Маме на Гёд начихать. Гёд — это было имение, частная собственность. Мы больше не верим в частную собственность, Баница мне объяснял. Мне тоже на Гёд наплевать; на Балатоне лучше. В Гёде я просто буду делать раскопки, как в Аквинкуме. Он мне только для этого и нужен. Аквинкум. Не хочу учить латынь. И на что мне ходить в среднюю школу? Буду радиомехаником и буду конструировать телевизоры, получше, чем теперь делают. Сделаю большой… И его можно будет трогать, только коробка будет стеклянная и видно будет, как в витрине магазина. Вроде той витрины в Лондоне, которую мы с мамой видели на Бонд Стрит, но не разные восковые манекены и пластмассовые штучки, а движущиеся, живые, хотя они будут передаваться за сорока тысяч километров.
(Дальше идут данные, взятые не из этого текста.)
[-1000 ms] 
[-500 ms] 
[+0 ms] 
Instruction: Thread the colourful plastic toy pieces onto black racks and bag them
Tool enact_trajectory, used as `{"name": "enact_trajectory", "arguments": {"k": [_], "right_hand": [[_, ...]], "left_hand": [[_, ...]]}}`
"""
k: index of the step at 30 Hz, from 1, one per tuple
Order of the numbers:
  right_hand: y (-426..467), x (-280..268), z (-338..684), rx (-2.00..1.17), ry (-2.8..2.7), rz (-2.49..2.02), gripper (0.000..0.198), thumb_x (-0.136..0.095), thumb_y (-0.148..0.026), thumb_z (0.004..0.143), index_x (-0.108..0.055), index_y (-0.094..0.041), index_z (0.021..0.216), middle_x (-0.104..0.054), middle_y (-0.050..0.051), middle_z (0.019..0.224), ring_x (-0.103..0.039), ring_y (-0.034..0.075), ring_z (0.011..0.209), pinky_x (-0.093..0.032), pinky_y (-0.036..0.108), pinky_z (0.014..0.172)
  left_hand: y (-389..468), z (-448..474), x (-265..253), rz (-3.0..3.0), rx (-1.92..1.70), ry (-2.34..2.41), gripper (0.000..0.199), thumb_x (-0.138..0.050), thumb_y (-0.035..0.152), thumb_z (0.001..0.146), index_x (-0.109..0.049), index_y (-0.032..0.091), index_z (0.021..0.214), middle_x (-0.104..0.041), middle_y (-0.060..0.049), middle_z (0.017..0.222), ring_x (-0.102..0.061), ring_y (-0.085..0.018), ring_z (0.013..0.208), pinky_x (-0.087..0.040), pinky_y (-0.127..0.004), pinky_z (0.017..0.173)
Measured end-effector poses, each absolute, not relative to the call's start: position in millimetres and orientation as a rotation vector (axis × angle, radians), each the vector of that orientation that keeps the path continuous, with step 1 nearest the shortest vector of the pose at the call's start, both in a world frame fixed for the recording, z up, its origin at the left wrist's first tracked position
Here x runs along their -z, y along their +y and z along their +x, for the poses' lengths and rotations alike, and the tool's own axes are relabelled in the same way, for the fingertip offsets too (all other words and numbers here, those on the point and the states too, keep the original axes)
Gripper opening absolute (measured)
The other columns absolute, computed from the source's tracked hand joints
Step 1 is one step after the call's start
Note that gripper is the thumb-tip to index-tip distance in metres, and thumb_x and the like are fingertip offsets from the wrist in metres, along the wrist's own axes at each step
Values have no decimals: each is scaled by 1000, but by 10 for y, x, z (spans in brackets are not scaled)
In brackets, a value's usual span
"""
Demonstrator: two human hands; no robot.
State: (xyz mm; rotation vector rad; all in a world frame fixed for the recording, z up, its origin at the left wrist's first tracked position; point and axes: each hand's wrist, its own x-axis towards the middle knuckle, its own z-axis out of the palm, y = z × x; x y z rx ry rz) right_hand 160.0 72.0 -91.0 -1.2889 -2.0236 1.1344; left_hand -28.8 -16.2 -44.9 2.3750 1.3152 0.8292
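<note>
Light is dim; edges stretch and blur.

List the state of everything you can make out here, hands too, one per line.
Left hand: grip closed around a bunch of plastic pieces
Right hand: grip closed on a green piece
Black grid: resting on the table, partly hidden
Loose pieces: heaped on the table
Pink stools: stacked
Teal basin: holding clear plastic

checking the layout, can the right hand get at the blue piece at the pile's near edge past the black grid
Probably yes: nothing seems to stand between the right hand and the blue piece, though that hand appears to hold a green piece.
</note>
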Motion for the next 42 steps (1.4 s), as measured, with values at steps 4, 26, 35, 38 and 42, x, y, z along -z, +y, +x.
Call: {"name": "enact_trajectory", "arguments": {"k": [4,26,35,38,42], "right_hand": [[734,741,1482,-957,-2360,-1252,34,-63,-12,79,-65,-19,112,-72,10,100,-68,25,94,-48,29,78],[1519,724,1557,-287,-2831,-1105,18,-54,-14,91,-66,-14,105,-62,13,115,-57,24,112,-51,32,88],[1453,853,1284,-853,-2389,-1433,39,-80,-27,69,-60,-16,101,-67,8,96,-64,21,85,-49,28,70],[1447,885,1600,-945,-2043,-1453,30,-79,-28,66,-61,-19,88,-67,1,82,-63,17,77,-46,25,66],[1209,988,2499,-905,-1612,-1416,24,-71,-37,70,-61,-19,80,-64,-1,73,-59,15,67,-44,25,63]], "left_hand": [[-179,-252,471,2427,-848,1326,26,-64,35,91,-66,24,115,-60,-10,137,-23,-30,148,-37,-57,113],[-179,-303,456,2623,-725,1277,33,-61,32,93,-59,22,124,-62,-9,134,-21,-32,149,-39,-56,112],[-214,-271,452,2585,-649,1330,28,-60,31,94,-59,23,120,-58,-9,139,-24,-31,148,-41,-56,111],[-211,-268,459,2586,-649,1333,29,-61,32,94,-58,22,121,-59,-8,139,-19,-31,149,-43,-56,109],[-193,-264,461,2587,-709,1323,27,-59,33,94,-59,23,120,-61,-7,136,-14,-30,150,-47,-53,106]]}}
Нужно построить очень, очень высокую башню для передач, потому что волны идут только по прямой. Если встречается гора, они задерживаются. Но с очень высокой башни их можно передавать. Мама таких вещей не понимает. Она даже звонка не починит.
Баница доволен, что я умею чинить звонок. Когда он возится с электричеством, всегда мне показывает, что и как сделано, купил мне ящик с инструментами. Мама хочет, чтобы я учил языки. Теперь я должен зубрить русский и английский. С языками у меня дело идет туговато, но маме позарез нужно, чтобы я их знал. А я сиди, как приклеенный, в этой комнате, пока не кончу домашней работы. Все время думаю о том, что мне запретили идти кататься на коньках, что я должен сидеть на месте, и никаких новых слов не могу запомнить. Катаюсь немного тут в комнате. Пируэт на полу, паркет натертый до блеска, потом прыжок, на выходе из прыжка опять пируэт. Останавливаюсь как раз, когда входит мама. Она сердится. Ну на кой мне учиться русскому и английскому? Мне еще слишком рано знать языки…
Мама всегда сердитая. На меня она сердится все время и на дядю Пишту тоже очень часто. И всегда командует, гоняет туда, сюда. Хотела, чтобы я звал дядю Пишту «папой». А для меня он просто «Баница». Не собираюсь говорить «папа», да он сам не хочет: «Говори, как тебе нравится», я и зову его дядя Пишта. А когда о нем думаю, обычно: Баница. Когда мама говорит с Нуси, она его зовет «товарищ советник». С Нуси она всегда добрая: «Нусика, дорогая». По телефону тоже: «Алло-о, дорогой!», «Ах, как мило!» А только отложит трубку, сразу же другой разговор: «Прекрати! Я этого не выношу!» И так все время.
История с Баницей тоже началась по телефону, этим ее нежным телефонным голосом, этаким приторным голоском.